For me, the final extended sequence of Wonder Wheel couldn’t help but call to mind Irrational Man, the director’s darkly comic 2015 effort. In that film, Joaquin Phoenix plays a college professor named Abe who is suffering from an existential crisis and decides that the best way to rid himself of it is to commit an incredibly dark act. Ginny’s own act in Wonder Wheel’s final section reminds me of Abe’s choice and the commonalities they share. Both say a lot about Allen’s sensibilities as a writer, but beyond that, how he manages to expose the deep barbaric nature which can exist in both men and women.

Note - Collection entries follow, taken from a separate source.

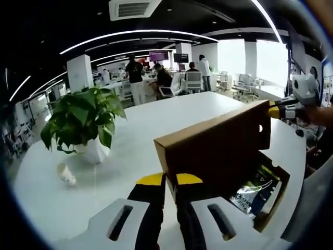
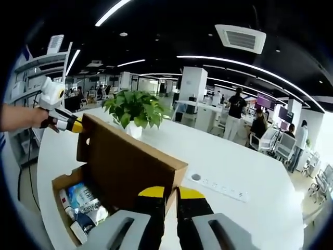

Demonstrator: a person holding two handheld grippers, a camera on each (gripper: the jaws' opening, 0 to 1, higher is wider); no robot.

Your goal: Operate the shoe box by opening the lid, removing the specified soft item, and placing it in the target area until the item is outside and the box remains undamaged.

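The left tongs (image 1: pixel 170 181) have their yellow-tipped jaws closed together on a thin edge. The right tongs (image 2: pixel 170 194) are pinched likewise. A bare forearm (image 2: pixel 18 117) reaches in behind the left tongs.

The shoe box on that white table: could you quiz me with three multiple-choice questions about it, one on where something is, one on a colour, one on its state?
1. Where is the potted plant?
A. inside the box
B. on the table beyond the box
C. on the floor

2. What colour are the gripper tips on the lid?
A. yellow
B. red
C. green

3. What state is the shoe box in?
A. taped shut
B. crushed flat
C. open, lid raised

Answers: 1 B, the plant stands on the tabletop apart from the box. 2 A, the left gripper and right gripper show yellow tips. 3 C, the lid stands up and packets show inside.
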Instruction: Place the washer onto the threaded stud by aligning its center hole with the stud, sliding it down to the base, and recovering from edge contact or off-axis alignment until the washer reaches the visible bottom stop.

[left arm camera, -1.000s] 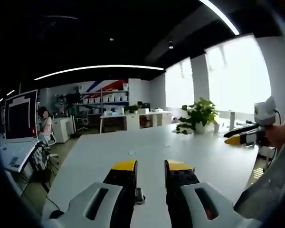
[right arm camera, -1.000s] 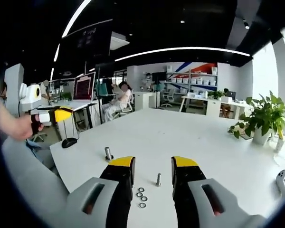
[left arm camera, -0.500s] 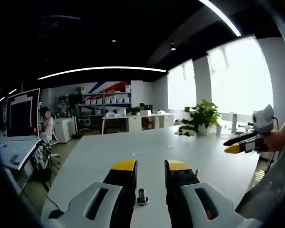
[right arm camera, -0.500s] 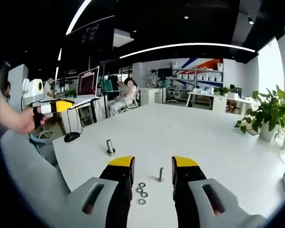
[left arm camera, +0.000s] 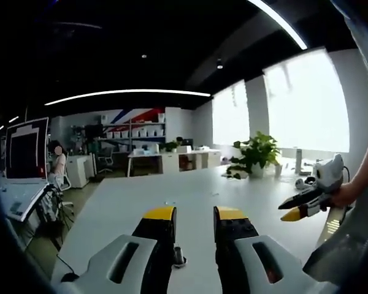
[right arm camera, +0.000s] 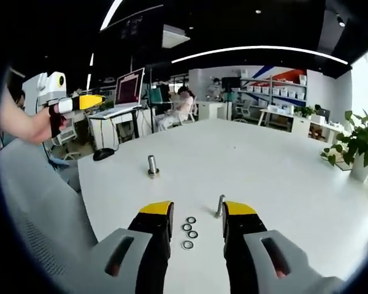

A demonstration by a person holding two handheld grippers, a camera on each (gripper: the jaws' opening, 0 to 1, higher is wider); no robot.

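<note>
The right gripper [right arm camera: 196,215] has its jaws spread and holds nothing. Between them lie four washers [right arm camera: 189,231] in a loose cluster on the white table [right arm camera: 282,171]. A slim threaded stud [right arm camera: 219,206] stands upright just beside the inner edge of the right-hand jaw. Over the last second this view has pitched downward and closed in: the washers and stud now sit lower and nearer the jaw tips. Judged from that, the right gripper is on approach to a washer pickup; no washer is yet gripped and none sits on the stud.

The left gripper [left arm camera: 195,215] also has its jaws spread and empty. A second, thicker stud [left arm camera: 178,256] stands between them near their base; in the right gripper view the same stud [right arm camera: 152,165] stands well apart from the washers. The left view has changed little apart from a small shift.

The table surface is plain white and bare around the parts. A mouse [right arm camera: 102,154] lies near its far left edge. Beyond are a potted plant [left arm camera: 255,153], a monitor [left arm camera: 26,150], office desks, shelving with white bins, bright windows and a seated person.
</note>
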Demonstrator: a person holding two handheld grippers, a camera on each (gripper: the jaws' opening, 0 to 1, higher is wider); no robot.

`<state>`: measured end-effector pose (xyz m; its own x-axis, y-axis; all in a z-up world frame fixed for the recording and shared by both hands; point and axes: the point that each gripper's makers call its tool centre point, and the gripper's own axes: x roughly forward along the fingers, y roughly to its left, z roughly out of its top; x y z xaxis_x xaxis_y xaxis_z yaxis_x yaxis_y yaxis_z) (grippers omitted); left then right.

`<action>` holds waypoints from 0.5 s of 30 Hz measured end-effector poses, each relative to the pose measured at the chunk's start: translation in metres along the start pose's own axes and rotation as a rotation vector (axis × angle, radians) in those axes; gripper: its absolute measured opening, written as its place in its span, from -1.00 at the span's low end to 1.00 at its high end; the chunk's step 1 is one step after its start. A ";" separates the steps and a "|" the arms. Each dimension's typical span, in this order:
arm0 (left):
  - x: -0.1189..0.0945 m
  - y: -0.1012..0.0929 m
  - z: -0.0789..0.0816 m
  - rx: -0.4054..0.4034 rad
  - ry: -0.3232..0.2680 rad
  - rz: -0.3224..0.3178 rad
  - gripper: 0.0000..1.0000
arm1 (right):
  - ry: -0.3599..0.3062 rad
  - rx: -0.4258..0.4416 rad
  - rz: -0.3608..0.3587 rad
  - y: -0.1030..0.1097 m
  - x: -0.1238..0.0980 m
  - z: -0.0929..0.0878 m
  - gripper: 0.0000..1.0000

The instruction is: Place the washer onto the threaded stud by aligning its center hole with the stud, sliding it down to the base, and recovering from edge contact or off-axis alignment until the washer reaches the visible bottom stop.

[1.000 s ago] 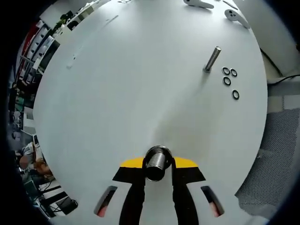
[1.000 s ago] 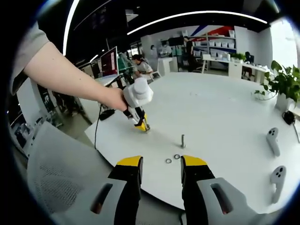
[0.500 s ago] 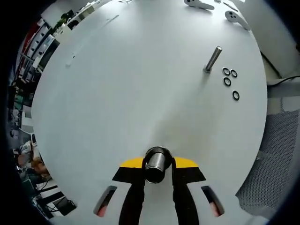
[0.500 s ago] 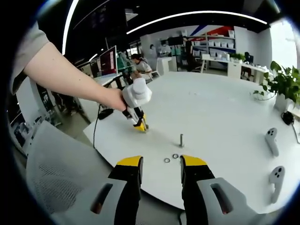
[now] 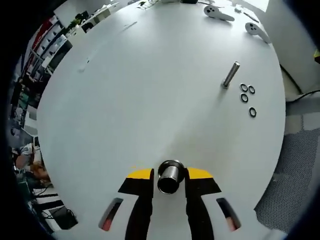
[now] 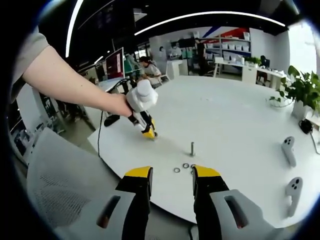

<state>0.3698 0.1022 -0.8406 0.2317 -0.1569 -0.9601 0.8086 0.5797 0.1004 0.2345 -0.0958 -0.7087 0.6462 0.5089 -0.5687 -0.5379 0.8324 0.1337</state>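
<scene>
The threaded stud [image 5: 230, 75] stands upright on the white round table [image 5: 140, 90]; it also appears as a small post [image 6: 192, 148] in the right gripper view. Several dark ring washers [image 5: 244, 98] lie flat on the table just right of the stud, and two washers [image 6: 185, 165] show above my right jaws. My left gripper [image 5: 169, 181] is shut on a short shiny metal cylinder [image 5: 169, 176], well short of the stud. In the right gripper view a person's hand holds that left gripper [image 6: 148, 132] down near the table. My right gripper [image 6: 171, 186] is open and holds nothing, hovering off the table's near edge.
Two white hand controllers [image 5: 218, 13] lie on the far side of the stud, and appear as controllers [image 6: 287, 149] at the right in the right gripper view. A grey mesh chair [image 6: 60, 190] stands by the table edge. A potted plant [image 6: 300, 90] and office desks lie beyond.
The left gripper has tilted and shifted slightly with the cylinder still in it, so its view now shows the stud and washers a little lower. The right gripper has barely moved.
</scene>
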 end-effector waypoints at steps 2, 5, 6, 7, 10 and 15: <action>-0.005 0.002 -0.001 -0.006 -0.014 0.017 -0.55 | 0.003 0.000 -0.001 0.000 0.000 0.000 -0.32; -0.013 0.003 0.001 -0.028 -0.052 0.037 -0.56 | 0.008 0.000 -0.007 -0.002 0.000 -0.001 -0.32; -0.017 0.004 0.003 -0.038 -0.074 0.040 -0.56 | 0.009 0.000 -0.010 -0.002 0.000 -0.001 -0.32; -0.019 0.003 0.004 -0.047 -0.085 0.040 -0.56 | 0.009 -0.002 -0.011 -0.002 0.000 -0.001 -0.32; -0.033 0.007 0.004 -0.100 -0.138 0.072 -0.56 | 0.014 -0.011 -0.017 -0.003 0.000 -0.002 -0.32; -0.045 0.004 0.000 -0.132 -0.202 0.078 -0.56 | 0.023 -0.021 -0.030 -0.004 -0.001 -0.003 -0.32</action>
<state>0.3627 0.1116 -0.7971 0.4049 -0.2568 -0.8776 0.7095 0.6937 0.1244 0.2346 -0.1007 -0.7116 0.6497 0.4783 -0.5909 -0.5298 0.8423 0.0992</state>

The savageness, desperation and rage are all there; but so is that fundamental burning desire to make the world the way each character so needs it to be. In both Ginny and Abe’s minds, each character feels that in their own way, their acts are making the world better; their worlds at least. What they’re really doing however is plunging themselves further into that special breed of hopelessness and despair to be found whenever anyone tries to fight against their fates.
Wonder Wheel is currently in limited release.